Strengths and Limitations
We have gained a number of novel insights into issues specific to educating patients with T1D on how to exercise regularly and safely. The sample was relatively small and though the intention of this qualitative work was primarily to inform the content and format of a novel education package and not necessarily to reach data saturation, the staff, and patients that took part reflect a varied range of characteristics and by its completion saturation was reached (33). The inclusion criteria for the study meant all the patients we spoke to engaged in regular exercise and included a range of abilities, sports and exercise regimes. We recognize that patients with less ability or interest in exercise might have expressed different views and may need different support and education to encourage them to start to exercise or to exercise more regularly and safely. Similarly it is understood that staff and patients at non-participating sites may have offered alternative opinions due to differences in ethos and experience present at their facility.
Specific Findings/Existing Literature
Deficits in the training of health care providers (HCPs) to deliver advice on exercise were identified. The reported gaps in the knowledge of diabetes specialists reflect broader existing evidence of the repeated failure to equip clinicians with the basic knowledge, confidence and skills to promote physical activity (36, 37). There have been prior calls to train clinicians to prescribe exercise with the same regularity and level of detail as pharmaceutical options (38) and such targeted training has been shown to increase the frequency of exercise counseling for patients with chronic disease (39) including diabetes (40). In the UK and abroad recent initiatives have emerged specifically to educate care providers and patients about exercising with T1D such as JDRF's Performance in Exercise and Knowledge (PEAK) programme (41). However, it seems important that any such training initiative should be offered across the patient's entire care team. This is because we found that not only did dieticians and SDNs describe their lack of confidence in delivering advice on anything but routine and predictable exercise, but patients and staff described the conflicting advice offered to patients between staff groups, specialities, and care settings. One alternative way of ensuring advice remains consistent is to include exercise specialists as part of the existing multi-disciplinary teams (42, 43). However, staff we spoke to reported feeling deskilled as a result of using specialist educators and though effective in the short-term their presence may actually limit the ability of other providers to offer meaningful advice.

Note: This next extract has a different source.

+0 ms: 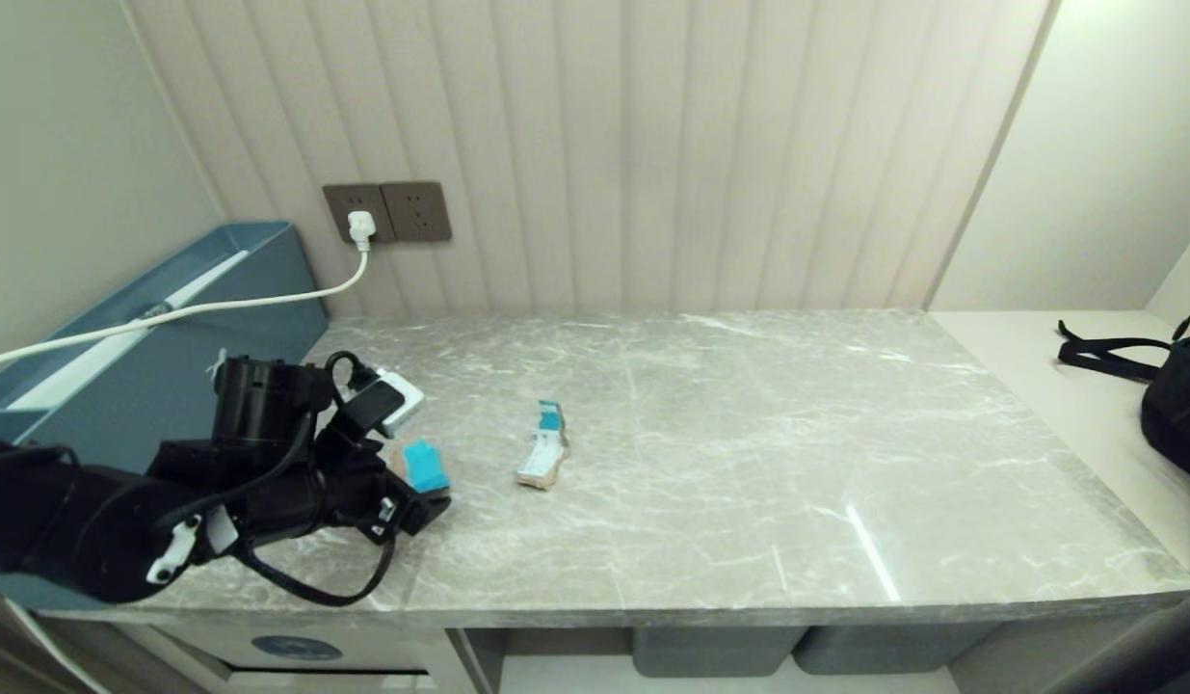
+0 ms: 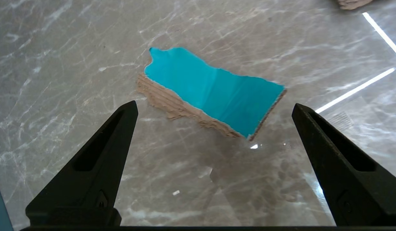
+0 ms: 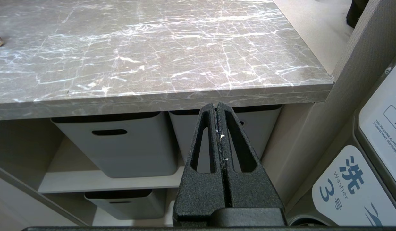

Lack of Capacity/Adherence to Guidelines
Despite current recommendations exercise did not routinely form part of current consultations among our study participants due at least in part to constraints on time and a reliance on patients to prompt any discussion on exercise. There is a lack of precision in the UK guidelines about the provision of support1 for patients wishing to exercise. This is mirrored in the advice of the American Diabetic Association which though making a number of valuable recommendations for patients with T1D regards exercise and carbohydrate intake only suggests that patients may benefit from working with fitness experts that understand diabetes (44). There is no further stipulation of who should educate patients on the principles of managing exercise, when this should be introduced, who should provide continued and responsive support, and the explicit role of self-management (44).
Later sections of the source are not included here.